The objective of this post is demonstrate some of the simple code one can implement in R to create simple and elegant graphs, best of all the code can be reused multiple times to create high quality representations of your data. The repeatability of creating graphs in R code automates many visualizations that are often painstakingly created in programs like PowerPoint and Excel. R also has many free libraries that can generate a vast array of graphs such as maps, circle graphs, network graphs, heat maps, etc. that are not readily available with Microsoft products. This post will focus on the most common and simple graphs used for data analysis, a subsequent post will contain more detailed and elaborate graphs.
CUSTOMIZED THEMES
In R you can create customized templates for graphs using ggplot. These themes control the appearance of text, axes, font type, font size, gridlines, etc. basically anything you can imagine controlling in the look and feel of the actual graph can be controlled via themes. I find the following theme visually appealing and simple and is used in all the graphs in this post:
my_theme <- theme(
panel.background = element_blank(),
panel.grid.major = element_blank(),
panel.grid.minor = element_blank(),
panel.border = element_blank(),
axis.title.x = element_text(colour = “black”,size = 12),
axis.text.x = element_text(colour = “black”, size = 12),
axis.title.y = element_text(colour = “black”,size = 12),
axis.text.y = element_text(colour = “black”, size = 12),
plot.title = element_text(colour = “black”, size = 16, face = “bold”),
axis.ticks = element_blank(), axis.text.y = element_blank() )
BAR CHARTS
Bar charts are one of the most fundamental and basic charts for data analysis. This is the code that created the simple and elegant bar chart above:
ggplot(pg_mean, aes(x = group, y = weight)) +
geom_bar(stat = “identity”, fill = “salmon1”, colour = “black”) +
ggtitle(“Title”) +
xlab(“x label”) + ylab(“y label”) +
geom_text(aes(y = weight+0.3, label= weight)) +
my_theme
Notice the structure of the of the syntax in ggplot code. The ggplot code first creates an object that tells R what is to be plotted. Then the geom_bar syntax tells R to create a bar chart. Once the chart is created the title is created with ggtitle and the x and y labels are also added to the graph in case the variable names are cryptic and not end-user friendly. The geom_text adds the labels at the top of the chart and finally the code with my predefined them called my_theme removes cleans up the appearance (removing gridlines, backgrounds, tick marks on axes, etc.).

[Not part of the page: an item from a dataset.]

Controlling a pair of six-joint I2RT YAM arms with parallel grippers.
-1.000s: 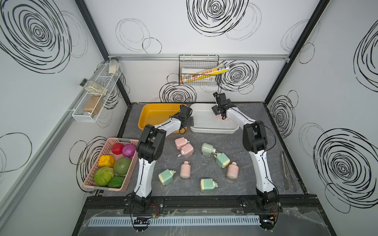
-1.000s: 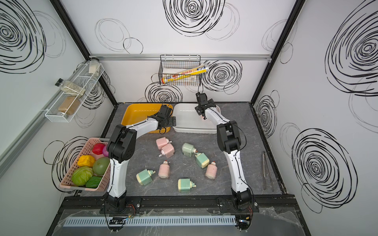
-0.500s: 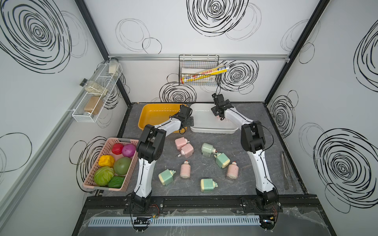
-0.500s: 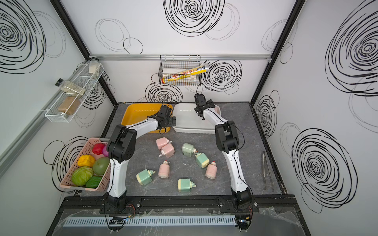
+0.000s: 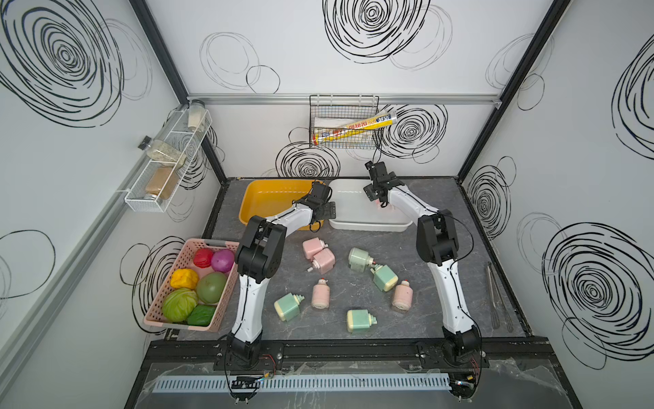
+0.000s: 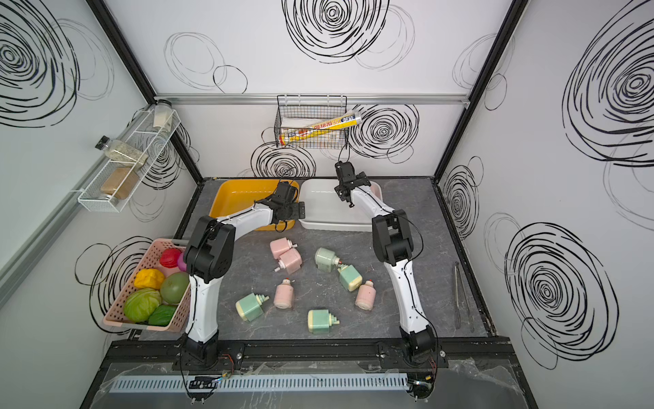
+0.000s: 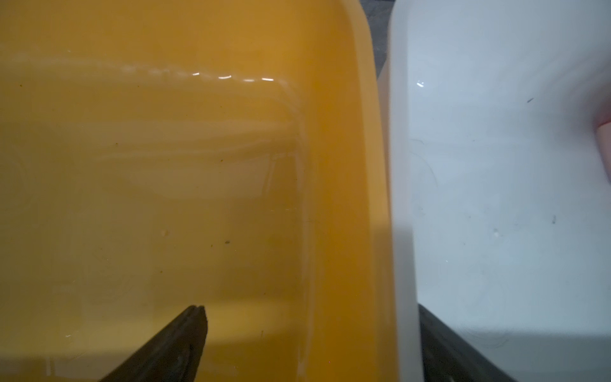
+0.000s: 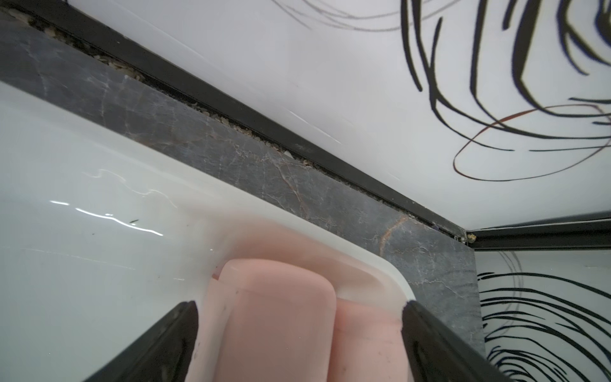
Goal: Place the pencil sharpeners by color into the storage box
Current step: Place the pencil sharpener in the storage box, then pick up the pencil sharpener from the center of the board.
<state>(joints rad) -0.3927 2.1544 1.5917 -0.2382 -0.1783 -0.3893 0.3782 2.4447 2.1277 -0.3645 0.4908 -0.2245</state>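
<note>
Eight sharpeners lie loose mid-frame on the table [image 5: 470,226] between your two arms: four pink [image 5: 323,261] and four green [image 5: 359,320]. Two more pink ones [image 8: 274,317] lie side by side in a corner of the white tub [image 5: 350,209], at upper centre in both top views. The yellow tub [image 5: 269,202] sits just left of it, and the part you can see holds nothing.

A fruit basket [image 5: 219,318] sits at lower left and tongs [image 5: 497,301] at the right edge, both well apart from the tubs. A wire basket [image 5: 345,106] and a jar rack [image 5: 148,205] hang on the walls.

The left arm [image 5: 258,255] crosses the yellow tub's near right corner, and its elbow overlaps the fruit basket's rim. The right arm [image 5: 437,240] covers the white tub's right end, so from above only a sliver of pink shows there.

The right jaws stand wide apart over the two pink ones, clamped on nothing. The left jaws stand apart over the yellow tub's floor; its wrist view is blurred, and the fingers [image 7: 178,344] are cut off at the frame edge.
</note>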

#stacked bar graph ce <- arrange(cabbage_exp, Date, Cultivar)
ce<-ddply(ce, “Date”, transform, label_y =cumsum(Weight))
ce <-ddply(ce, “Date”, transform, label_y = cumsum(Weight)-0.1*Weight)
ggplot(ce, aes(x = Date, y = Weight, fill = Cultivar)) +
geom_bar(stat = “identity”, colour = “black”) +
ggtitle(“Title”) + xlab(“x label”) + ylab(“y label”) +
geom_text(aes(y = label_y + 0.8, label = Weight), colour = “black”) +
my_theme +
scale_fill_brewer(palette = “Pastel1”)
ggplot(cabbage_exp, aes(x = Date, y = Weight, fill = Cultivar)) +
geom_bar(position = “dodge”, colour = “black”, stat = “identity”) +
ggtitle(“Title”) + xlab(“x label”) + ylab(“y label”) +
geom_text(aes(y = Weight+0.1, label= Weight)) +
my_theme +
scale_fill_brewer(palette = “Pastel1”)
LINE CHARTS
The next set of graphs are line graphs. Line graphs are useful for depicting relationships across time.
#multiple line graph.
tg<-ddply(ToothGrowth, c(“supp”, “dose”), summarise, length = mean(len))

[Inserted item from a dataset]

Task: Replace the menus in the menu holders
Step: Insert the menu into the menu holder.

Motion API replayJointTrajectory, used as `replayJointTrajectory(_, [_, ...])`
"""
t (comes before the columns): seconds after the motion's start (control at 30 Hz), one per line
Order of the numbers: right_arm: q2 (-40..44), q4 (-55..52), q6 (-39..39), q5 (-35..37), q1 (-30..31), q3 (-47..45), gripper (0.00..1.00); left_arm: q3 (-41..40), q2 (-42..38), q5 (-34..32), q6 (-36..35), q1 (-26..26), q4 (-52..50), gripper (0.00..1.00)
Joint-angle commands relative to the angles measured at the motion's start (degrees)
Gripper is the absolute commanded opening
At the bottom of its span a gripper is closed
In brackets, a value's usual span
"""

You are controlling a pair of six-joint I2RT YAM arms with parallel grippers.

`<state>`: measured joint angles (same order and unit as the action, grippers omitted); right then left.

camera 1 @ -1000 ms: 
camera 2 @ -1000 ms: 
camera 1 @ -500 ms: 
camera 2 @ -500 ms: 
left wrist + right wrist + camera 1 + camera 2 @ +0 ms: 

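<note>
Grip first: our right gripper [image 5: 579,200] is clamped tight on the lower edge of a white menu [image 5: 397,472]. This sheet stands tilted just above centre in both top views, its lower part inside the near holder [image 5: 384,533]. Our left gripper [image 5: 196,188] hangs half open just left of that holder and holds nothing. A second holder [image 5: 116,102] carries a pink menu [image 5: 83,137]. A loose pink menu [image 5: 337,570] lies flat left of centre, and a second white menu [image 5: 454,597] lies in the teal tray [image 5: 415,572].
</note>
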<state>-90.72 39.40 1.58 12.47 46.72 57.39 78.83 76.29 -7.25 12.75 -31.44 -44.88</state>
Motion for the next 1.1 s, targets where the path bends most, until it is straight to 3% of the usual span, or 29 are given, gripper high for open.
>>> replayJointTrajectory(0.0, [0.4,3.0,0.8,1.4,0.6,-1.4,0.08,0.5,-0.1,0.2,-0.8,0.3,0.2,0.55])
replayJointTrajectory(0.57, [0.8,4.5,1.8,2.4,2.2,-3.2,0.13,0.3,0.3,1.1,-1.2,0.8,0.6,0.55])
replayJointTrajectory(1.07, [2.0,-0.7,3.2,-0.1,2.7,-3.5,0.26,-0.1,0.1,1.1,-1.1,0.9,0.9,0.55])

ggplot(tg, aes( x = dose, y = length, fill = supp)) +
geom_line() +
geom_point(size = 6, shape = 21) +
geom_text(aes(y = length+4, label= length))+
ggtitle(“Title”) +
xlab(“x label”) + ylab(“y label”) +
my_theme
#shaded area line graph.
sunspotyear <- data.frame(
year = as.numeric(time(sunspot.year)),
sunspots = as.numeric(sunspot.year)
)
ggplot(sunspotyear, aes (x = year, y = sunspots)) +
geom_area(fill = “salmon1”) +
geom_line() +
ggtitle(“Title”) +
xlab(“x label”) + ylab(“y label”) +
my_theme
SCATTER PLOTS
The next section contains one of the workhorses of statistical graphics, namely the scatter plot which is a great way of showing the relationship between two continuous variables.
#basic scatter plot.
ggplot(heightweight, aes (x = ageYear, y = heightIn)) +
geom_point(size = 4, shape = 21, colour = “black”, fill = “salmon1”) +
ggtitle(“Title”) +
ggtitle(“Title”) +
xlab(“x label”) + ylab(“y label”) +
my_theme
#scatter plot – mapping continous variable to size of dot.

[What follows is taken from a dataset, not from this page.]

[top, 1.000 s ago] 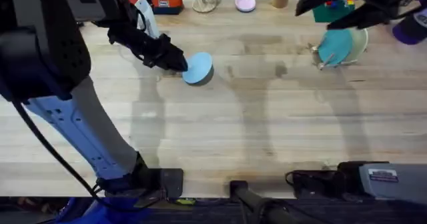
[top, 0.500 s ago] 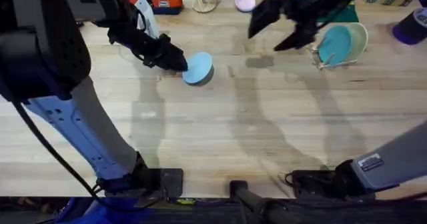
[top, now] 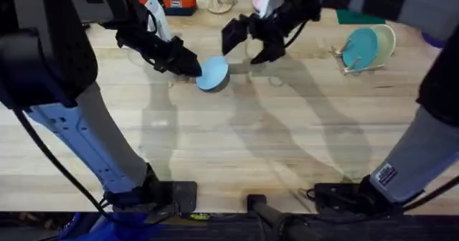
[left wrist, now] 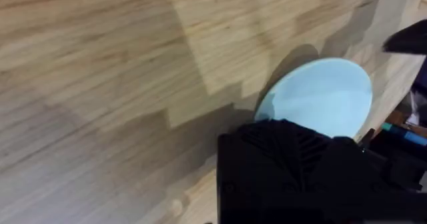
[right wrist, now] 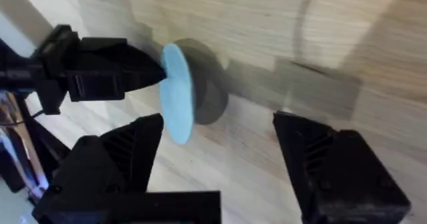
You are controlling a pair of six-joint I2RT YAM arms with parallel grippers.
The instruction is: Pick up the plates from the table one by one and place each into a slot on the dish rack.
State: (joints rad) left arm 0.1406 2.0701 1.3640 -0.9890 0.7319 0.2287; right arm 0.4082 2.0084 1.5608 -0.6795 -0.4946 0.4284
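Toward eleven o'clock on the table (top: 237, 148), my left gripper (top: 192, 67) pinches the pale blue plate (top: 212, 73) by its edge, tilted up. My right gripper (top: 247, 44) hangs just beside it, fingers spread. At two o'clock stands the dish rack (top: 349, 63).

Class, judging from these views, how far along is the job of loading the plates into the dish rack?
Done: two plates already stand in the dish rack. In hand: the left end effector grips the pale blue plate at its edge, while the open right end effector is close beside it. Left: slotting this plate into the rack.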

ggplot(heightweight, aes(x=ageYear, y = heightIn, size = weightLb)) +
geom_point(fill = “salmon1”) +
ggtitle(“Title”) +
ggtitle(“Title”) +
xlab(“x label”) + ylab(“y label”) +
my_theme
#scatter plot matrix.
c2009 <- subset(countries , Year == 2009,
select = c(Name, GDP, laborrate, healthexp, infmortality))
pairs(c2009[, 2:5])